For incumbents, the risk is being outpaced by more agile startups that understand the sector’s nuances. For startups, the challenge is scaling beyond pilot projects to achieve widespread adoption—a task that will require not just technical excellence but also deep partnerships with industry stakeholders.
Enterprise Perspective: What’s at Stake?
For large enterprises operating in construction, property management, and field services, the stakes are high. Early adopters of AI stand to realize significant operational efficiencies and cost savings, but they must also manage the risks of workforce disruption and technology integration. Strategic pilots—focused on high-impact use cases such as predictive maintenance or automated compliance reporting—can provide a roadmap for broader rollout.
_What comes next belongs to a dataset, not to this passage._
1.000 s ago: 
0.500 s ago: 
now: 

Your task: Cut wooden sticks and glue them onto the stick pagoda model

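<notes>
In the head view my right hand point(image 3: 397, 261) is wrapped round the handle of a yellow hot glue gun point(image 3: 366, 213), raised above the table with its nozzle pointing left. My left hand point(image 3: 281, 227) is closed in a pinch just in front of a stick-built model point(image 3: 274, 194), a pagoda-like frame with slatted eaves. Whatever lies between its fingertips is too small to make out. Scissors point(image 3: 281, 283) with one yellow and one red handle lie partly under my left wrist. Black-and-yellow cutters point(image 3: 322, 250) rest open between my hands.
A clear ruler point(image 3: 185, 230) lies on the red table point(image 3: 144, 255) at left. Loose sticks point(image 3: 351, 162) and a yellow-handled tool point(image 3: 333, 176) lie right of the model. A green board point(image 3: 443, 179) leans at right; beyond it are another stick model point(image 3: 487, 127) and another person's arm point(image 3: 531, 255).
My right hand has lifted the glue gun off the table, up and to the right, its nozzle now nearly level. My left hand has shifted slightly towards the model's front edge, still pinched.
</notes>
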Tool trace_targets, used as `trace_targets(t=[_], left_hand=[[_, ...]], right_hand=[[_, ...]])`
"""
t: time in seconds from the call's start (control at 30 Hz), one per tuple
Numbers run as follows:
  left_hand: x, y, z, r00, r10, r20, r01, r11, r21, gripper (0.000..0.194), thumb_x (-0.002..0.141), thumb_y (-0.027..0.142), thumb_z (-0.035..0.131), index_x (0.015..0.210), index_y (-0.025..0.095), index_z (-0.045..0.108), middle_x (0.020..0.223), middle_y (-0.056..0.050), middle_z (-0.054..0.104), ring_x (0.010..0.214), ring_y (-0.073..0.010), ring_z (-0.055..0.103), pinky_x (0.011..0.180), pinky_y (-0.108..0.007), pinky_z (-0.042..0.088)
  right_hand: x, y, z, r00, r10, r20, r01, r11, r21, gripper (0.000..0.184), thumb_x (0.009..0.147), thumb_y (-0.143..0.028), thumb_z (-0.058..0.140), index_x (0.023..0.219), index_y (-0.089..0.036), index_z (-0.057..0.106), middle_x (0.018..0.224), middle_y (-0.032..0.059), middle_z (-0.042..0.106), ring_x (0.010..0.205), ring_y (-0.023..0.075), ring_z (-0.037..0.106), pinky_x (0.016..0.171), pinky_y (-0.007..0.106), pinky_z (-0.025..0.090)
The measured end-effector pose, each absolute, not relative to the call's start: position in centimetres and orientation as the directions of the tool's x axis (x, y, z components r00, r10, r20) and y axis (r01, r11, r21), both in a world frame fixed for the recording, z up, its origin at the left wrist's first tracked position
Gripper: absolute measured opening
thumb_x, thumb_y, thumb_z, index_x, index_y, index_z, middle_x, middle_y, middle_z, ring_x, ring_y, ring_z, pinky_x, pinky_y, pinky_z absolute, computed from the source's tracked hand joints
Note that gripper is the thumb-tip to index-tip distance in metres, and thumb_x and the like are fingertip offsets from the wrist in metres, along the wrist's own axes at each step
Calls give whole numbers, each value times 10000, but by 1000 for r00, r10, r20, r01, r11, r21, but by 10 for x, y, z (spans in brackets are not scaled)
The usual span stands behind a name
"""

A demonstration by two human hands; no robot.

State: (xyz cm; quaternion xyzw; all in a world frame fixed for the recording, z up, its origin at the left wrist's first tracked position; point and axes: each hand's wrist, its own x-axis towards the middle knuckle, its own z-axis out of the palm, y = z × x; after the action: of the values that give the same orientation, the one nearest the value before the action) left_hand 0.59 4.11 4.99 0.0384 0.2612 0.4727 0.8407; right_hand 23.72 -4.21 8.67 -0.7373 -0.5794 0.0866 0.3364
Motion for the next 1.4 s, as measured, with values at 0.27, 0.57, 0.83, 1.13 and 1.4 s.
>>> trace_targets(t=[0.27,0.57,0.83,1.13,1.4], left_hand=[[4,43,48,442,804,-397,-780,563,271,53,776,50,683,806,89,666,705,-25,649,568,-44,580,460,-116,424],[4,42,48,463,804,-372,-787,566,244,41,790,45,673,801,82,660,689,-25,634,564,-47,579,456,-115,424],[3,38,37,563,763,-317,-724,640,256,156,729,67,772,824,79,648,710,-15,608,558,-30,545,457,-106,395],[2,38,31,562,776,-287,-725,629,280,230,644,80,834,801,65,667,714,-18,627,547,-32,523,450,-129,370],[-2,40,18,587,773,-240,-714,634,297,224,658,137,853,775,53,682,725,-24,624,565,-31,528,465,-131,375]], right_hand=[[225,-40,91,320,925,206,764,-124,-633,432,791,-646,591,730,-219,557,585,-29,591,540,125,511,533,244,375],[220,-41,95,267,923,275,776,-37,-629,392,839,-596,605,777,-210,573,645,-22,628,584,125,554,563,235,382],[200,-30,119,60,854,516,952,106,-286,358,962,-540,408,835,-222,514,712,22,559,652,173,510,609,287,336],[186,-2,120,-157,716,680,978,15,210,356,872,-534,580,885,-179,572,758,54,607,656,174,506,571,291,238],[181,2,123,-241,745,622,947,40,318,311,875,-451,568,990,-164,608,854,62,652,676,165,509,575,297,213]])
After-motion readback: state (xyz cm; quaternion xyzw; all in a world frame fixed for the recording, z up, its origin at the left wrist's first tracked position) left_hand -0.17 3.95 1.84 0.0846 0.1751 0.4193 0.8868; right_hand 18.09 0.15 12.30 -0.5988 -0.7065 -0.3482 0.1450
At the same time, enterprises must invest in change management and workforce development to ensure that AI augments, rather than replaces, skilled tradespeople. The most successful organizations will be those that position AI as a tool to empower workers, not as a threat to their livelihoods.
Future Outlook: From Niche to Norm
Looking ahead, the integration of AI into Europe’s trades sector is likely to accelerate as investment, startup activity, and enterprise adoption converge. The next 12–24 months will be pivotal: if early pilots demonstrate clear ROI and user acceptance, a tipping point could be reached, driving mainstream adoption across the sector.
One non-obvious implication is the potential for AI to reshape the sector’s talent pipeline. By automating repetitive admin tasks and making trades work more attractive to digital natives, AI could help address chronic labor shortages and elevate the status of skilled trades. Additionally, as tools become more specialized and user-friendly, the perceived digital divide between office and field work may begin to narrow, fostering a more integrated and innovative industrial ecosystem.
Ultimately, the trades sector’s digital transformation will not be driven by technology alone. Success will depend on collaboration between policymakers, industry leaders, and technology providers—ensuring that AI solutions are not just technically robust, but also trusted, accessible, and aligned with the sector’s core values. As Europe charts its digital future, the trades sector’s embrace of AI will be a critical lever for economic resilience and competitiveness.